I am reading a text on operator monotones, defined as
Definition 1 (Operator Monotone) A function $f:I\to\mathbb{R}$ defined on an interval $I \subset \mathbb{R}$ is said to be operator monotone if $$A \geq B \geq 0 \implies f(A) \geq f(B) \geq 0$$for every pair of Hermitian matrices $A$ and $B$ with spectra in $I$.
Here the $\geq$ symbols are interpreted as $A\geq B \implies A-B$ is positive semi-definite. The above definition makes sense to me, via functional calculus. The author also defines,
Definition 2 (Operator Concave) A function $f:I \to \mathbb{R}$ defined on interval $I\subset \mathbb{R}$ is said to be operator concave if $$f(\lambda A + (1-\lambda) B) \geq \lambda f(A) + (1-\lambda) f(B)$$ for every $\lambda \in [0, 1]$ and every pair of Hermitian matrices $A$ and $B$ with spectra in $I$.
and states
Theorem 1 A function $f:(0, \infty) \to (0, \infty)$ is operator monotone if and only if it is operator concave.
Finally,
Definition 3 (Standard Operator Monotone) A positive operator monotone function $f:\mathbb{R}^+ \to \mathbb{R}^+$ satisfying $$f(t) = t f\left (\frac{1}{t}\right), \hspace{1cm} t>0$$ is called a standard operator monotone. We shall henceforth normalise $f$ so that $f(1)=1$.

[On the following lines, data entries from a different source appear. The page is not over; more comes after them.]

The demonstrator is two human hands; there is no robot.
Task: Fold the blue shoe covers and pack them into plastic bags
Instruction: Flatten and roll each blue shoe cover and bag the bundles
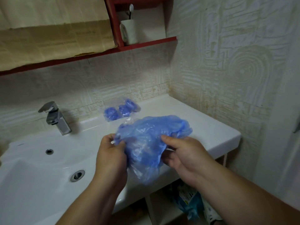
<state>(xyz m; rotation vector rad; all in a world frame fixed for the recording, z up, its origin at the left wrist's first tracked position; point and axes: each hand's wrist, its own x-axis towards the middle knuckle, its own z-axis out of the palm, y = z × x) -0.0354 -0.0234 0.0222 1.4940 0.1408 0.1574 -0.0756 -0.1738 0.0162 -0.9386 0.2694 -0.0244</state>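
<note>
A person stands at a white bathroom sink counter (pixel 211 127) and looks down at their own two bare hands, which hold a crumpled blue shoe cover (pixel 146 143) in the air just above the counter's front edge. The left hand (pixel 110 153) pinches the cover's left edge between thumb and fingers. The right hand (pixel 183 153) grips the right side, its thumb lying on top of the thin plastic and its fingers curled underneath. The cover is loose and wrinkled, part of it billowing up behind the hands and part hanging down between them. Farther back on the counter, near the wall, lie clear plastic bags (pixel 121 108) with small rolled blue bundles inside; they are well apart from the hands. To the left, the sink basin (pixel 32 176) sinks into the counter, with a round metal drain (pixel 77 175) and a smaller overflow hole (pixel 49 151). A chrome tap (pixel 55 117) stands at the back of the basin. Above, a red shelf (pixel 146 43) holds a white cup (pixel 129 31) with a toothbrush (pixel 130 11) standing in it, and yellowed newspaper (pixel 53 39) covers the area to its left. The walls are pale, patterned tile. Below the counter's right end, some blue packaging (pixel 188 203) sits in shadow.
</note>
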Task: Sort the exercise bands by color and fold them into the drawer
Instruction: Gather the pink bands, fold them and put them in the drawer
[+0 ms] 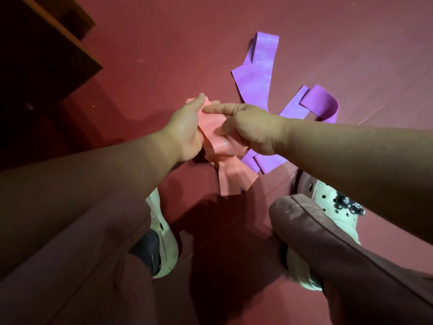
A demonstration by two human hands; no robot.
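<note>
Head view: red floor mat [164,50], purple bands [255,78], pink band [234,178], wooden cabinet corner [46,57].

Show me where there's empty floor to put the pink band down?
The red floor is bare between the wooden cabinet and the purple bands, and again right of those bands. It is crowded under the left hand and right hand holding the pink band, where purple ends and white shoes lie.

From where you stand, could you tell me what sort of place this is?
Probably a workout corner, home or gym: red mat floor, purple exercise bands on it, a pink band held by the left hand and right hand, dark wooden furniture at left.
</note>
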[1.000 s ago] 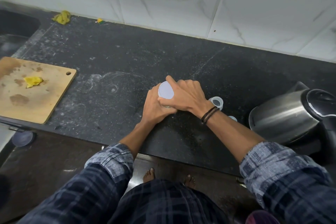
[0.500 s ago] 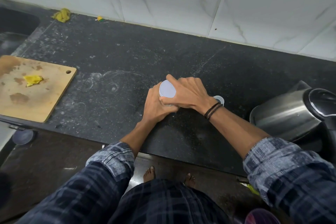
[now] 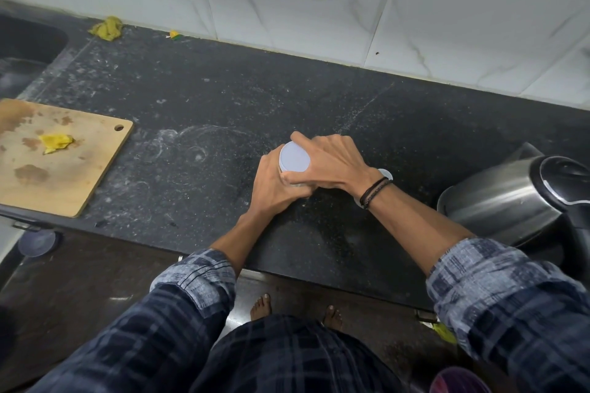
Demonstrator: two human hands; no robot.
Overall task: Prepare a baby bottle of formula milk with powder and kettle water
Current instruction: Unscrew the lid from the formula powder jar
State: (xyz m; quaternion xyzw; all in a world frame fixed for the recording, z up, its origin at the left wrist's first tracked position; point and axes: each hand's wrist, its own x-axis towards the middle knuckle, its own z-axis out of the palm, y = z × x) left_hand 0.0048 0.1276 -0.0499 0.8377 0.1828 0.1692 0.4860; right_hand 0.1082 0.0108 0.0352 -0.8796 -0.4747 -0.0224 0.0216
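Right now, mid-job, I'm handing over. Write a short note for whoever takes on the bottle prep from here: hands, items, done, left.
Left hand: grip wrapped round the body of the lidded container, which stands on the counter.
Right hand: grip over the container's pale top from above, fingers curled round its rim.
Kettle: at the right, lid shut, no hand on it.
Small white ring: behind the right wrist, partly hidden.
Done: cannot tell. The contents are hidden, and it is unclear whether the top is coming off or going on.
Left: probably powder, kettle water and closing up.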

Now the author states a theorem (without proof) that I am not able to prove in any way
Theorem 2 Given a standard operator monotone function $f:\mathbb{R}^+\to\mathbb{R}^+$, $f$ lies between the arithmetic and harmonic means, $$\frac{2x}{1+x} \leq f(x) \leq \frac{1+x}{2}$$
How do I go about proving this last theorem? The only idea I have is that $f$ should be a monotonic function on $\mathbb{R}$, be concave on $\mathbb{R}$ and satisfy $f(t) = t f(1/t)$ for $t>0$. Any help is much appreciated and of course, this is not a homework problem.
We know that $f(1)$ is $1$ and we have a functional equation relating $f(t)$ to $f(\frac1t)$: values of $f$ on either side of $1$. So it makes sense to use the concavity of $f$ to relate $f(1)$ to $f(t)$ and $f(\frac1t)$.
We have $1 = \frac1{t+1} \cdot t + (1 - \frac1{t+1}) \cdot \frac1t$ and therefore $$ f(1) \ge \frac1{t+1} f(t) + \frac{t}{t+1} f(\tfrac1t). $$ On the left-hand side, we have $f(1)=1$; on the right-hand side, we have $f(\frac1t) = \frac{f(t)}{t}$. So we can turn all of this into an upper bound on $f(t)$, which turns out to be $\frac{1+t}{2}$ when you do the algebra. This gives us the upper bound.
The lower bound $f(x) \ge \frac{2x}{1+x}$ is equivalent to the upper bound $g(x) \le \frac{1+x}{2}$ for the function $g(t) = \frac1{f(1/t)}$. According to this page, if $f$ is operator monotone, then so is $g$, but I confess that I have no idea how to prove that. We can also check that if $f$ is standard operator monotone, then so is $g$. Therefore the lower bound follows by applying our previous work to $g$.
(The second part, but not the first, really uses the "operator" part of the definitions: I don't think it would just be true for concave/monotone functions $f: (0,\infty) \to (0,\infty)$.)